▸ **Problem statement**: Give back exactly the stretch of data below from the line holding "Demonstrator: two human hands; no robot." through the line holding "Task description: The", both ends included, and leave the remaining lines out.

:: Data to examine

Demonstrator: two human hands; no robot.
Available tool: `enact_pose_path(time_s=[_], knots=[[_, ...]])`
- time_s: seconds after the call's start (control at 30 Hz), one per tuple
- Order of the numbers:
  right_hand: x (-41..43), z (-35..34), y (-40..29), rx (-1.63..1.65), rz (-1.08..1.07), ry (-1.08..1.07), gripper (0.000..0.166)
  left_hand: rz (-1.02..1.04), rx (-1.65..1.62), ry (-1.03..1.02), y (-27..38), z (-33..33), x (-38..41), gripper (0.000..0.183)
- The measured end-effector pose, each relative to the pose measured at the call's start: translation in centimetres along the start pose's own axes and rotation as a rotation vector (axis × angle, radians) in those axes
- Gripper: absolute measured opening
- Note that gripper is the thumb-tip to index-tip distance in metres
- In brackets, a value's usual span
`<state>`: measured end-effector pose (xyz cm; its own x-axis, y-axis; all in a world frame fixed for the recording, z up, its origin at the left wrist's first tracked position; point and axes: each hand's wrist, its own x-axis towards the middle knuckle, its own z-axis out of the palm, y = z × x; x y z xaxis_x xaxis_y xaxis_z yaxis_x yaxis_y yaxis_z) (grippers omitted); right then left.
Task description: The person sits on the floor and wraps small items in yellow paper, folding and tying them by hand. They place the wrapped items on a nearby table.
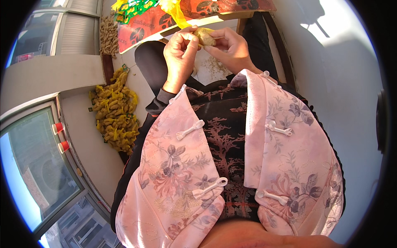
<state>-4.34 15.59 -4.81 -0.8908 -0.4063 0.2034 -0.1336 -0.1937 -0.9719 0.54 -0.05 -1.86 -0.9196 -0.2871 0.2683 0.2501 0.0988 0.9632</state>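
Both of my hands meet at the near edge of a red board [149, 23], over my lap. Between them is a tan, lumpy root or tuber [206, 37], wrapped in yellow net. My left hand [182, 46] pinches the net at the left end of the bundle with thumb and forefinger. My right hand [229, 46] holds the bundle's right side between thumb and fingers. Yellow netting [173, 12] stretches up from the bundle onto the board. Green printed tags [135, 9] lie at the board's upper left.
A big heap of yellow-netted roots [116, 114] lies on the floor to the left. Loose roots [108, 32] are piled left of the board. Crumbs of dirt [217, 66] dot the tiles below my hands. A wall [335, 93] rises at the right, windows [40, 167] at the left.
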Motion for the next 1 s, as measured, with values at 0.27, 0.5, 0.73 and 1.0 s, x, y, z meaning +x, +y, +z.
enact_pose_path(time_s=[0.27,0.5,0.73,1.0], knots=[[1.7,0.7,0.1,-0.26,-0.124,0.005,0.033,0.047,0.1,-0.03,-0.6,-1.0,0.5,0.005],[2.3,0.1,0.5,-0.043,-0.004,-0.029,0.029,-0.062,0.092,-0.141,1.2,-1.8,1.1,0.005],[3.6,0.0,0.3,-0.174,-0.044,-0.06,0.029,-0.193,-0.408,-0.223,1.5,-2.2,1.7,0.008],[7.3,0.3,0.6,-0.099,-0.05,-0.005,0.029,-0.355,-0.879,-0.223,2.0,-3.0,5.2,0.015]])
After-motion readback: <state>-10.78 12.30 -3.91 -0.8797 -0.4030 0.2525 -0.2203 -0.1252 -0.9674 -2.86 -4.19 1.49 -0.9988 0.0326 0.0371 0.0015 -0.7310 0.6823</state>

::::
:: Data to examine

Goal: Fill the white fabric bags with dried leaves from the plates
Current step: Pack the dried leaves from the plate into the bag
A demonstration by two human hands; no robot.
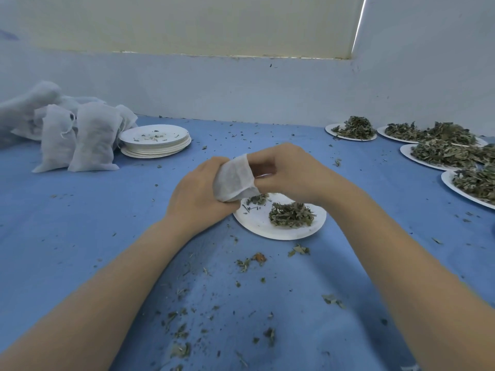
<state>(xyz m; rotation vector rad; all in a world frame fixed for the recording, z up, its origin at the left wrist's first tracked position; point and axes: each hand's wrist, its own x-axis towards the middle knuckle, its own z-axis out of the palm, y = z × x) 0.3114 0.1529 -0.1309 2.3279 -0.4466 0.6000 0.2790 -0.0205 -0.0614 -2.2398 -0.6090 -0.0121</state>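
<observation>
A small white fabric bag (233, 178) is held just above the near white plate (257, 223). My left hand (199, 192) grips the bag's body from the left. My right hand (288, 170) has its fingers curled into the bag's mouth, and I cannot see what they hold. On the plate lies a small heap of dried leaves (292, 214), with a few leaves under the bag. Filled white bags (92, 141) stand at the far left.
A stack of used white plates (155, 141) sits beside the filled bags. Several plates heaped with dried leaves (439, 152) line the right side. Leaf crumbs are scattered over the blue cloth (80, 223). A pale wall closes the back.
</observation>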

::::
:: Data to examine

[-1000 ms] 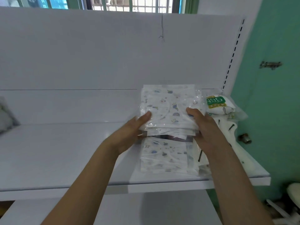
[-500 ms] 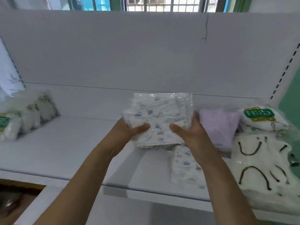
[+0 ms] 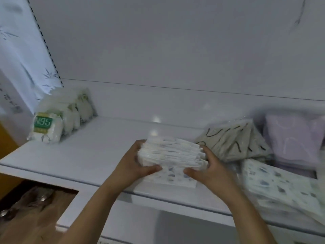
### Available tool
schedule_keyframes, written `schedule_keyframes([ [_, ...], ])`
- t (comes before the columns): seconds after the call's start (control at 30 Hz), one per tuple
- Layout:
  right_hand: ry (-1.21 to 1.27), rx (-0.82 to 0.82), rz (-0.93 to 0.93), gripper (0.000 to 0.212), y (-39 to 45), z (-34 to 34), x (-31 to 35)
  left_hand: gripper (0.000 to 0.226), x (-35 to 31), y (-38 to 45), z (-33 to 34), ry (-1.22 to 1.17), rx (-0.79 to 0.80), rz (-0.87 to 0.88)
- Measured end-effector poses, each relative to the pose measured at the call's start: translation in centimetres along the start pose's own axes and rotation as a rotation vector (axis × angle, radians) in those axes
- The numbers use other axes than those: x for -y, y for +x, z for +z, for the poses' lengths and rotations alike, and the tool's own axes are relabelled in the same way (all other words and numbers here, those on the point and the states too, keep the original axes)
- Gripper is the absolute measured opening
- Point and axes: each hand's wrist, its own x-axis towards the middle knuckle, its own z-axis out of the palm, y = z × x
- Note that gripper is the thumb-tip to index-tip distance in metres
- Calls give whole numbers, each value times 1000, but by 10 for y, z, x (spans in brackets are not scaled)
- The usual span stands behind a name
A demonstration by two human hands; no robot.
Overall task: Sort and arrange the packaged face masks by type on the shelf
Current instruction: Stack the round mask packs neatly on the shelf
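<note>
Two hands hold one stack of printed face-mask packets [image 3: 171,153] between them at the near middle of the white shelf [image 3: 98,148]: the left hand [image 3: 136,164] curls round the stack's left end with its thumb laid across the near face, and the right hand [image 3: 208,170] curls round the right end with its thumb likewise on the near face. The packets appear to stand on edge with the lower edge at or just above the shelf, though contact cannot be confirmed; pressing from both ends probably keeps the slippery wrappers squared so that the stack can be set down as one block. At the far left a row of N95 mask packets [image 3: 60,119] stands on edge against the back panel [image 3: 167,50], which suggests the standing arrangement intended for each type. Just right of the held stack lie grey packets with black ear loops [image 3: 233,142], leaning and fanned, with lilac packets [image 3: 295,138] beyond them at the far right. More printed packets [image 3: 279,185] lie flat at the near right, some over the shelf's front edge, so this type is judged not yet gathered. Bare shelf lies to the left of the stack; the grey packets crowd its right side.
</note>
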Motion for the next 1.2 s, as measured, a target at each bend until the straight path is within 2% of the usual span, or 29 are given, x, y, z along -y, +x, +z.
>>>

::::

▸ **Task output**:
Demonstrator: two human hands; no robot.
Available tool: `enact_pose_path(time_s=[_], knots=[[_, ...]])`
- time_s: seconds after the call's start (control at 30 Hz), one per tuple
- Order of the numbers:
  right_hand: x (-41..43), z (-35..34), y (-40..29), rx (-1.63..1.65), rz (-1.08..1.07), ry (-1.08..1.07), gripper (0.000..0.166)
  left_hand: rz (-1.02..1.04), rx (-1.65..1.62), ry (-1.03..1.02), y (-27..38), z (-33..33), x (-38..41), gripper (0.000..0.183)
- The measured end-effector pose, each relative to the pose measured at the call's start: translation in centimetres along the start pose's own axes and rotation as a rotation vector (axis × angle, radians) in those axes
- Gripper: absolute measured opening
- Note that gripper is the thumb-tip to index-tip distance in metres
- In brackets, a value's usual span
`<state>`: measured end-effector pose (xyz cm; its own x-axis, y-axis; all in a world frame fixed for the recording, z up, its origin at the left wrist's first tracked position; point and axes: each hand's wrist, its own x-axis towards the middle knuckle, its own z-axis out of the palm, y = z × x; x y z xaxis_x xaxis_y xaxis_z yaxis_x yaxis_y yaxis_z) (grippers omitted); right then left.
Task description: The person sits on the floor and wraps small items in yellow paper, folding and tying them by hand. They place the wrapped items on a nearby table.

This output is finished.